On that night, the risk I thought I was willing to take extended only as far as chocolate-glazed. Steaming cup of decaf next to it, little bit of cream, the shabby comfort of my favorite doughnut shop. It seemed a small enough thing to ask, after the year I’d seen.

The steady rain that had been falling during the afternoon and early part of the night had quieted to a light drizzle. The streets were black and wet, streaked with color from storefront neon and traffic lights. I worked my old pickup out of its parking space—foolish move, giving up a parking space in that neighborhood at that late hour—and drove to Betty’s.

There is no Betty. Once there might have been, but at that point Betty’s was owned by Carmine Asalapolous, a rough-edged, middle-aged man who had told me once that he wished he’d done something heroic in his life so he’d have a piece of high ground to fall back on when the devils of self-doubt were after him. Carmine, I said, just being a decent person, good father, excellent doughnut-maker—that’s enough heroism for one life. But he shook his big head sadly and said no, it wasn’t, not for him.

Carmine went to a two-hour Orthodox service on Sunday mornings. During the week he liked to make off-color jokes with his regular customers.

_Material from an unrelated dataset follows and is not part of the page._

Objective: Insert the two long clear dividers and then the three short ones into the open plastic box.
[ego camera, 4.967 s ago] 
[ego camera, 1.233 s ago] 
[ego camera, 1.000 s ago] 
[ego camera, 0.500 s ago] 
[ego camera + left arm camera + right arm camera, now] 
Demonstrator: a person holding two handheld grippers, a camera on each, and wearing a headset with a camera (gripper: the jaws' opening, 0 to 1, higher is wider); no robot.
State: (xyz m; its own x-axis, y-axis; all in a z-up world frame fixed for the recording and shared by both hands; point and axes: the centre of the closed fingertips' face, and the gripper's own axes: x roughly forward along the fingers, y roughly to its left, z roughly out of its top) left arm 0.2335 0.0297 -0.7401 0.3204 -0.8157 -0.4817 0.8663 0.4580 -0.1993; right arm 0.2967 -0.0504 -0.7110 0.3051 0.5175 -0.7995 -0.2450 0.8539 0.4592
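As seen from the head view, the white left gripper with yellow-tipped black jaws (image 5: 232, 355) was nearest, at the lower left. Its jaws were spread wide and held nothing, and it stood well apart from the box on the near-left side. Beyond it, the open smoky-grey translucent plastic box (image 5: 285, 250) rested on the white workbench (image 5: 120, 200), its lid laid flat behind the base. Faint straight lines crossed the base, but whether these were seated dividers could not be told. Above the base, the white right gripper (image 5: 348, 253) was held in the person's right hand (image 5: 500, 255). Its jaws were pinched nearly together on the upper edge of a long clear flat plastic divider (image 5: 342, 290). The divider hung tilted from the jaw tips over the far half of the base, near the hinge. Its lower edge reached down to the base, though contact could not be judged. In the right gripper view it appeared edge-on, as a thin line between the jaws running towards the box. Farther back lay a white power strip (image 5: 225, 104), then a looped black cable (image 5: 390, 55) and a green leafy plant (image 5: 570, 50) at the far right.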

He had some kind of mindless prejudice against college professors, a scar between his eyebrows that looked like a percent sign, and two young daughters whom he adored and whose pictures and drawings were taped up on every vertical surface in Betty’s. He took his work seriously. If you got him going on the subject of doughnut-making, he’d tell you the chain doughnut shops used only the cheapest flour, which is why you left those places with a pasty aftertaste on your tongue.

I parked in front. The roof of Betty’s was dripping and one cold droplet caught me on the left ear as I walked in. I remember that odd detail. In line at the counter I held a little debate with myself—how wild a night should it be?—then asked for two chocolate-glazed instead of one, a medium instead of a small decaf. Carmine was counting money in the floury kitchen. I could see him there through a sort of glassless window. He looked up at me from his stack of bills, pointed with his chin at the waitress’s back, and made a John Belushi face, pushing his lips to the side and lifting one eyebrow, the expression of a man who had not a millionth of a chance of ever touching the waitress in a way she liked, and knew it.

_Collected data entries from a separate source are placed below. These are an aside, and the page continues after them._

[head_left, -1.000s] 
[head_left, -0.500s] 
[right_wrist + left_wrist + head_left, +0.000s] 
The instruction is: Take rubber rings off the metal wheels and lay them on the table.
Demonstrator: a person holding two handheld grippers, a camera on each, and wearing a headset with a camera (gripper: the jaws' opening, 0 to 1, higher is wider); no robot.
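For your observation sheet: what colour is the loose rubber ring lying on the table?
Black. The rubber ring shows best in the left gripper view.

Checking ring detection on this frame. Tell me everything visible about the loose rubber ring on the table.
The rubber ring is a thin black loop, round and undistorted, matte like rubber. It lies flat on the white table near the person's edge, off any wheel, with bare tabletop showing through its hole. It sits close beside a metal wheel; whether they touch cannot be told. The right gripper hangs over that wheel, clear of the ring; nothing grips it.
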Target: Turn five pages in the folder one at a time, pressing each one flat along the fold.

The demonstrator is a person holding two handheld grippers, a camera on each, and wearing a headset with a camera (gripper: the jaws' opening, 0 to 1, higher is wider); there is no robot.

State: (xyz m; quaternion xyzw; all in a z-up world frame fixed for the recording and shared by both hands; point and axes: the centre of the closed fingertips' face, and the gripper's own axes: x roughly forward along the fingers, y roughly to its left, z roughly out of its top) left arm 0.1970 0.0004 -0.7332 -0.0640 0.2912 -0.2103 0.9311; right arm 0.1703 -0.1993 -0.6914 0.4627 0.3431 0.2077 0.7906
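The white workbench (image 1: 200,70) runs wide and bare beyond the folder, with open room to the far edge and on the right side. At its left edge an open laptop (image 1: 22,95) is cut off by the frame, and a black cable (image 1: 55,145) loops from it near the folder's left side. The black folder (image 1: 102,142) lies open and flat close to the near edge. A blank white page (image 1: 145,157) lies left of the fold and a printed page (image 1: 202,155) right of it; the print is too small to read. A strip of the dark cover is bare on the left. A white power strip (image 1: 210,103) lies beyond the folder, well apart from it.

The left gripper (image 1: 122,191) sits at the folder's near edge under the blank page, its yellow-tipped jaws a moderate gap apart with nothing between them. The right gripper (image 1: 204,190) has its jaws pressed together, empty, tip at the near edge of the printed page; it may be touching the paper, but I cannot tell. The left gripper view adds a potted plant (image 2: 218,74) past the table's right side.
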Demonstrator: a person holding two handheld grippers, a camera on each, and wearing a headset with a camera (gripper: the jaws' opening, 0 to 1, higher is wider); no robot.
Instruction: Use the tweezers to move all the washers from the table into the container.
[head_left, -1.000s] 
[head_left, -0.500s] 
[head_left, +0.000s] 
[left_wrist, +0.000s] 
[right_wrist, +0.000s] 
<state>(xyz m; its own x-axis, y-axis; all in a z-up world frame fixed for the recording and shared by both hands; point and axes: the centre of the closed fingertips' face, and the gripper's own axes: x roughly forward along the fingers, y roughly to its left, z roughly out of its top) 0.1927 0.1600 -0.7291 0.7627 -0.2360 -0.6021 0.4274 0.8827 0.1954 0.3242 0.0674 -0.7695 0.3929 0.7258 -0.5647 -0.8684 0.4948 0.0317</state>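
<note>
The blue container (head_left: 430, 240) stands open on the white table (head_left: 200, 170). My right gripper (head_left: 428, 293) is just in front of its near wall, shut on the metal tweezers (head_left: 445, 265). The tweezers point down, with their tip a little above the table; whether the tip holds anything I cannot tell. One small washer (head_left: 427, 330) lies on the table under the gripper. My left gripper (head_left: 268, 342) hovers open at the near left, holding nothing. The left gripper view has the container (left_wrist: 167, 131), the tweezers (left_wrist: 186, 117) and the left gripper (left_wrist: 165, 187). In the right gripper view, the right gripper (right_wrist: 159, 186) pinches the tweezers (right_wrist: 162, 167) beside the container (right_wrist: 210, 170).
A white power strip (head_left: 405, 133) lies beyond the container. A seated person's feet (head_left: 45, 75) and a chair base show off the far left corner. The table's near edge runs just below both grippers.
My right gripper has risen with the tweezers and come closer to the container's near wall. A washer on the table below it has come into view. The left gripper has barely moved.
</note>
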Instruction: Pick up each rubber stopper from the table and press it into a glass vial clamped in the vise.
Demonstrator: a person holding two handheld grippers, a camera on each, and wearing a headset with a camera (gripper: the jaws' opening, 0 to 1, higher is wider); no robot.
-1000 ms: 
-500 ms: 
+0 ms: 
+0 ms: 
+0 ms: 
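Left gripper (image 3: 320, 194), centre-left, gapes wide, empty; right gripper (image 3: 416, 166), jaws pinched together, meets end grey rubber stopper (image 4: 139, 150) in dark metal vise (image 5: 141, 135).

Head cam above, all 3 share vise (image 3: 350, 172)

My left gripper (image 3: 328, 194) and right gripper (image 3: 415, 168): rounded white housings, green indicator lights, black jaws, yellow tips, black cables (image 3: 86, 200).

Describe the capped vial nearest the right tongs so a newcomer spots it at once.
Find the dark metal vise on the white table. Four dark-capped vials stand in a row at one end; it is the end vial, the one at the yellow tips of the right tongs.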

I carried my paper cup of coffee and paper plate with two doughnuts on it to a stool at a counter that looked out on Betty’s wet parking lot. In a minute a trim, balding man sat beside me, with a black coffee and the Sports section of the
New York Times
. “Nice truck,” he said.

“Thanks.”

“I saw you get out of it,” he said.

I could not think of any response to this.

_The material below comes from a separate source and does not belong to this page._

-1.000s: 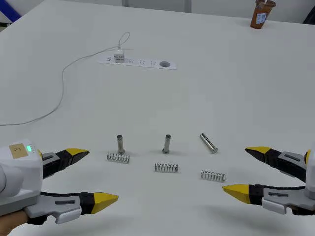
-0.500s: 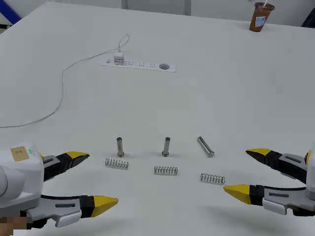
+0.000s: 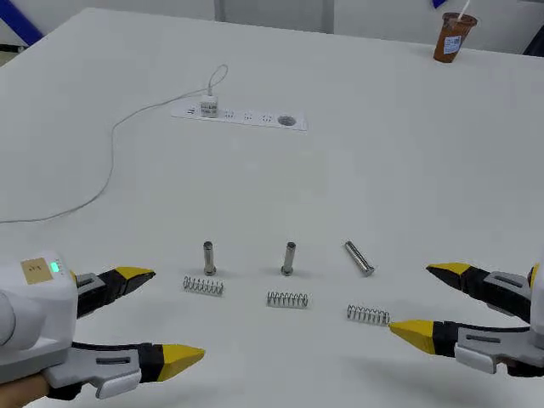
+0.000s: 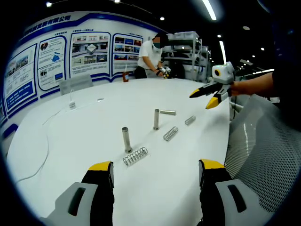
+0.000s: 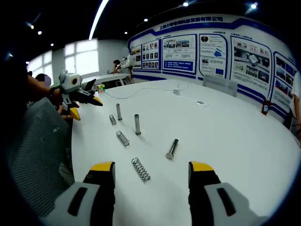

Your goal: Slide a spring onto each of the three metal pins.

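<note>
1. Three springs (image 3: 286, 299) lie on the bench (image 3: 382, 170), each just before one of the pins (image 3: 289, 257); two stand upright, the right pin (image 3: 359, 258) lies flat.
2. The left claw (image 3: 178, 312) and right claw (image 3: 410, 297) hover wide open, empty.
3. A gentle mid-length pinch should keep a spring's bore aligned.

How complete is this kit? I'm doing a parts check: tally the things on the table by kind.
Metal pins: 3
Springs: 3
Power strip: 1
Charger with cable: 1
Drink cup: 1
Total: 9
</note>
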Tool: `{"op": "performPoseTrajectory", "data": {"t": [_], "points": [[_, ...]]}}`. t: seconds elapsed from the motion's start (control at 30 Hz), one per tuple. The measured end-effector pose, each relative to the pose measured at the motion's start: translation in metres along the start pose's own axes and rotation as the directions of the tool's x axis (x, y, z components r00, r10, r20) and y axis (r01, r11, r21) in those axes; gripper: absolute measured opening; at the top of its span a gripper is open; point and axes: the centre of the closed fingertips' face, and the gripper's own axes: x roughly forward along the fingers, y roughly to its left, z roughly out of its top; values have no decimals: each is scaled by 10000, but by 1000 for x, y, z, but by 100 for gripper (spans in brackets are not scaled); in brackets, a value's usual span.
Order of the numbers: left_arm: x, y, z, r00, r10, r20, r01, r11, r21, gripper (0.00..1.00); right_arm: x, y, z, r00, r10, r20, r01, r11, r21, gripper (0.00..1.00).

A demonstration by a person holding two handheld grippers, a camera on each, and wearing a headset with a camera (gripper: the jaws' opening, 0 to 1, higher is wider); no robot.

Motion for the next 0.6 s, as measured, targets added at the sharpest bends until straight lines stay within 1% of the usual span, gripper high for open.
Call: {"op": "performPoseTrajectory", "data": {"t": [0.1,0.27,0.5,0.6], "points": [[0,0,0,10000,1,-15,-1,10000,-4,75,1,-2,1,10000,-8,-35,8,10000,-25,64],[0,0,-1,10000,17,-20,-17,10000,-1,75,2,-7,6,10000,-61,-22,61,9999,-81,63],[-2,0,-1,10000,55,-37,-55,10000,-6,75,9,-18,10,9996,-155,-231,151,9997,-187,63],[-2,0,0,10000,75,-25,-75,10000,1,75,13,-21,14,9993,-197,-328,187,9994,-298,63]]}}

He kept trying. He said: “You don’t see many of them still around. Fifty-one Dodge?”

“Forty-nine.”

“Gorgeous,” he said. “Like you.”

I looked away. I was waiting for my coffee to cool, and was not really in the mood to talk, and though I understand sexual loneliness as well as the next person, there was not much I could do about this man’s loneliness. Just at that exact moment—it was after midnight—a woman walked out of Betty’s carrying a small bag and got into her car and she must have had a slippery shoe or been distracted by something because she put her new Honda in reverse and drove it across about fifteen open feet of parking lot and straight into the back of my truck.

“Whoa!” the man beside me yelled.

I took a good hot sip of coffee. I watched the woman get out, rubbing the back of her neck with one hand and looking as if she wished she had never been born. And then, very calmly, I went outside to talk to her.